→ PROBLEM
The answer must consist of every line from the data that holds "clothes".

(Beginning of RECORDS SHOWN)

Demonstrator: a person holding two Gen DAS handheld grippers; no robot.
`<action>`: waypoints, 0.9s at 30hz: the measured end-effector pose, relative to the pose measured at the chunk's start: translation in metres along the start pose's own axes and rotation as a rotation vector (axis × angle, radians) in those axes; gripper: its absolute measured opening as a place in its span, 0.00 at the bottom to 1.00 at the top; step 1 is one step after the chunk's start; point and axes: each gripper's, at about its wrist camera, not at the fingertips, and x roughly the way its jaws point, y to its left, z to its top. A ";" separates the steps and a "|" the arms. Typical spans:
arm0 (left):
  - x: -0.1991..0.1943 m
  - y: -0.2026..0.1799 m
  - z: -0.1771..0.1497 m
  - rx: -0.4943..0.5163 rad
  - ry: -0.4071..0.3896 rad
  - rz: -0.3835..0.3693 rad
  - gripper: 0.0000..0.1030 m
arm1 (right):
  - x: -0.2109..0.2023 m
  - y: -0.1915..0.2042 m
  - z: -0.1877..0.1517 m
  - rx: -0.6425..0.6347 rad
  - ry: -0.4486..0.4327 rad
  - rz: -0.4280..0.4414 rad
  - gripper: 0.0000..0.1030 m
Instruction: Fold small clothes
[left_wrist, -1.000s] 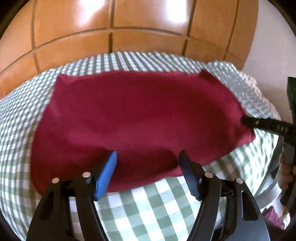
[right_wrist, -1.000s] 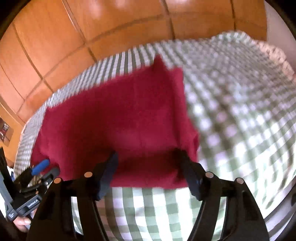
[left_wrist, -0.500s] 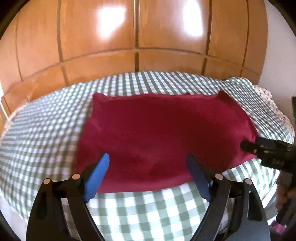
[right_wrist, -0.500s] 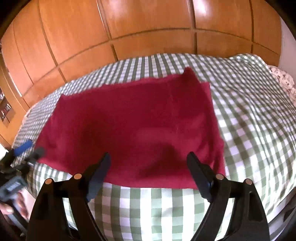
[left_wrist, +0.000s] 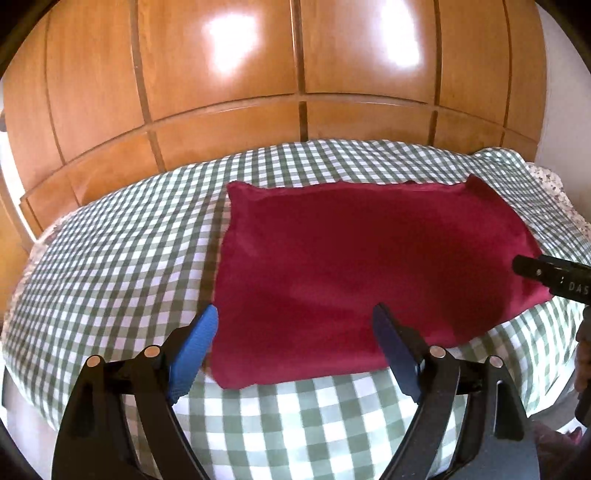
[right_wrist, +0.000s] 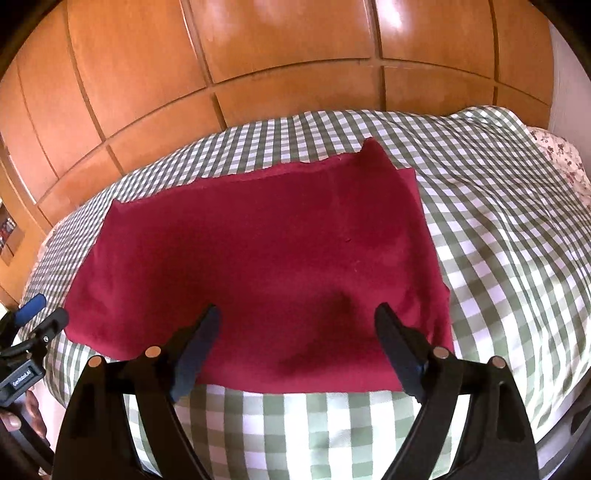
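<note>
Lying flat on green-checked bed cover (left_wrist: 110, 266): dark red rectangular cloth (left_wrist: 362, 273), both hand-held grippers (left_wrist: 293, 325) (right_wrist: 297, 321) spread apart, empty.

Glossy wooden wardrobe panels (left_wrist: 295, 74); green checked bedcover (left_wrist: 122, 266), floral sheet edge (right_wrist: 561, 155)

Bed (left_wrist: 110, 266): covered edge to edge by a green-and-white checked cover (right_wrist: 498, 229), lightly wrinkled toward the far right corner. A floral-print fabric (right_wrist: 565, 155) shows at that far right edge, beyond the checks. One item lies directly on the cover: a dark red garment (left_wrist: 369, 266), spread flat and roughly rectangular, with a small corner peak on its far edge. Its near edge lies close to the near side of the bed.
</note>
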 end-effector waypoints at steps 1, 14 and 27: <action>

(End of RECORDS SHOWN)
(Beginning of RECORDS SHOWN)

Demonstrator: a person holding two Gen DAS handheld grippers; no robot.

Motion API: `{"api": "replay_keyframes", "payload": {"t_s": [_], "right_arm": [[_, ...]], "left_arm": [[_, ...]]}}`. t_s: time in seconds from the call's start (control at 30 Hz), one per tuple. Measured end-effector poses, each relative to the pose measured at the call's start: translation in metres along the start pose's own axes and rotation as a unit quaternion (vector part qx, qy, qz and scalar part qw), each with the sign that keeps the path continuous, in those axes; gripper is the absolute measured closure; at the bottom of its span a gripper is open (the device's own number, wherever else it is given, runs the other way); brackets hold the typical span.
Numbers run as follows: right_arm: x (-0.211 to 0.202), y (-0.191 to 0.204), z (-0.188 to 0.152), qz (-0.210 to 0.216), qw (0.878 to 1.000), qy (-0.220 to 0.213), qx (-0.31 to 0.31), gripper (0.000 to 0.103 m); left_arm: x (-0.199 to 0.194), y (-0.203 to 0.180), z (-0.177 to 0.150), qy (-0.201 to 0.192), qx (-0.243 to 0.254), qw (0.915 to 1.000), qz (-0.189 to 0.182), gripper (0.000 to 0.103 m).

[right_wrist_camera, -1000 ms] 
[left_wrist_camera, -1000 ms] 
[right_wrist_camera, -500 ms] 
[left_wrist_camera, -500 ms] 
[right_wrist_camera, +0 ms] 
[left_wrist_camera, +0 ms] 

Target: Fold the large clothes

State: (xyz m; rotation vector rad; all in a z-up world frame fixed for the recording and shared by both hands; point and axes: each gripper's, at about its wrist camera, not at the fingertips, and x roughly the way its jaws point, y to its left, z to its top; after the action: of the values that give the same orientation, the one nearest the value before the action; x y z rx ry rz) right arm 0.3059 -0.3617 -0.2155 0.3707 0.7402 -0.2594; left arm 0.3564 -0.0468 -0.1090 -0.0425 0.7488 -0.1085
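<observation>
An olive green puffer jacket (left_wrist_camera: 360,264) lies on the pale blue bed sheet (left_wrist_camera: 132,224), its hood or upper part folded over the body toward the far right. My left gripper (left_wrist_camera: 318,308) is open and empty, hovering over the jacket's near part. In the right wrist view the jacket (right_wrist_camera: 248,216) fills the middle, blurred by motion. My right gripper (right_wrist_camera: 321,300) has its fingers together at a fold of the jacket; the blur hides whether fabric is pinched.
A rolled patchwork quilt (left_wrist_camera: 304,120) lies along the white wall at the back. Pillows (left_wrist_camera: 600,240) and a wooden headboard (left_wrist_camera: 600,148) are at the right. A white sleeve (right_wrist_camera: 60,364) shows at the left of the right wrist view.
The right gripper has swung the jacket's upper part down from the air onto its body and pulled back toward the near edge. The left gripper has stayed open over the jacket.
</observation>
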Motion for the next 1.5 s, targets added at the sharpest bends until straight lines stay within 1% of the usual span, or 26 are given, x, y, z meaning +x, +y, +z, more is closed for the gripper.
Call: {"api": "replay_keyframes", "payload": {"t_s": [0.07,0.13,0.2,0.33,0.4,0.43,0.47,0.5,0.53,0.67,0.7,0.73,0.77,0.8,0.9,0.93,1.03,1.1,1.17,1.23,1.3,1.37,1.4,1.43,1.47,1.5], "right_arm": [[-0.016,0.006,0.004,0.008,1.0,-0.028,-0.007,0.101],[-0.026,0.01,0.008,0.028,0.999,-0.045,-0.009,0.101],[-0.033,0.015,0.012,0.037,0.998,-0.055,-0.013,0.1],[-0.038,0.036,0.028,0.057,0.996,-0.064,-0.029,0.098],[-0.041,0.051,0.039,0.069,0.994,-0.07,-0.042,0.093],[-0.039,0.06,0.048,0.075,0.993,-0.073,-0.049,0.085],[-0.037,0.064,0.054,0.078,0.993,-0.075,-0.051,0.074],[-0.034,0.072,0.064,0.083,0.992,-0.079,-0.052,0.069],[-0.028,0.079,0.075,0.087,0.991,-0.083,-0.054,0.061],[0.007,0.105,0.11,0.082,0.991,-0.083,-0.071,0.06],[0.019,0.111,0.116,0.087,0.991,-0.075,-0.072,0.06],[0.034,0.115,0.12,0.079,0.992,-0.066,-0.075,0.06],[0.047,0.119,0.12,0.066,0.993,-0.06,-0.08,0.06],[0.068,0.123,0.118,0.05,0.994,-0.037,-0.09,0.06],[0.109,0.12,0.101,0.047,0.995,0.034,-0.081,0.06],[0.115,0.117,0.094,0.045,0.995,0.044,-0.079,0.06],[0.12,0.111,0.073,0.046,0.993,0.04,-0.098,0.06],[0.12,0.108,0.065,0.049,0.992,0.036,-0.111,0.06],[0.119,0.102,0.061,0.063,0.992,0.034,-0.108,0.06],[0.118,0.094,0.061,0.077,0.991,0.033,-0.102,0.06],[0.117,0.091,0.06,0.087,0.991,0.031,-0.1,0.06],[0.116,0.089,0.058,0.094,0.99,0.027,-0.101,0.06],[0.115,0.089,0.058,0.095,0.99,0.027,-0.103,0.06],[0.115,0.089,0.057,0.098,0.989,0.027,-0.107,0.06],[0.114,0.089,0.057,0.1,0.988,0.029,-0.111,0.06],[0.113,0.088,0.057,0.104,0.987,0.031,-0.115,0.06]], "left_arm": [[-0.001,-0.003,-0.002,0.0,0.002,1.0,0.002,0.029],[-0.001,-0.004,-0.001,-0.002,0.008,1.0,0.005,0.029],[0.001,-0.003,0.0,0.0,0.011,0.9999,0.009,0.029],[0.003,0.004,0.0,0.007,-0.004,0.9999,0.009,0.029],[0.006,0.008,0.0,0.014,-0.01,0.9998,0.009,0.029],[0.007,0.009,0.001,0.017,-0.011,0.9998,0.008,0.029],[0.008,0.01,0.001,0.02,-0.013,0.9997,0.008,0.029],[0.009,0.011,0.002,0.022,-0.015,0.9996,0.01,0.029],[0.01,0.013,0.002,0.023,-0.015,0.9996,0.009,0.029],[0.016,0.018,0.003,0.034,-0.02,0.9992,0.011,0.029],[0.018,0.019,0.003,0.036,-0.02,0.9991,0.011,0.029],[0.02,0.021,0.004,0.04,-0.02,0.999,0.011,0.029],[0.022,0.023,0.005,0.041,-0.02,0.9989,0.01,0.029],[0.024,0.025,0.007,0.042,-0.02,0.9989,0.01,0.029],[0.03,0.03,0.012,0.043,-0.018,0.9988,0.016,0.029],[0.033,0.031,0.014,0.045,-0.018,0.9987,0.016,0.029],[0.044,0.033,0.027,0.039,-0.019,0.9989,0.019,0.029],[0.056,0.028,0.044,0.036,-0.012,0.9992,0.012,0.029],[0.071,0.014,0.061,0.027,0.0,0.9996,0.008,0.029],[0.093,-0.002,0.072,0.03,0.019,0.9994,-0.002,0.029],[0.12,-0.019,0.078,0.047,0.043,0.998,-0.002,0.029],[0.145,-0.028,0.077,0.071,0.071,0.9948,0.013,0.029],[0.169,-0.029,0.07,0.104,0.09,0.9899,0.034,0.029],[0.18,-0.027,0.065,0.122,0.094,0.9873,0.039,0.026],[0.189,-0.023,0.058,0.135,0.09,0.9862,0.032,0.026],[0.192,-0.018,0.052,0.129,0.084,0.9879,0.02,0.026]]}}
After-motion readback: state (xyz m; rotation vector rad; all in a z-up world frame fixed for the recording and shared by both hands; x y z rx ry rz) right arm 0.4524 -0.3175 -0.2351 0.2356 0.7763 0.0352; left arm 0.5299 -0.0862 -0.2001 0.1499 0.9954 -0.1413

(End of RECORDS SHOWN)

→ SOLUTION TO THIS TASK
Instruction: Fold small clothes
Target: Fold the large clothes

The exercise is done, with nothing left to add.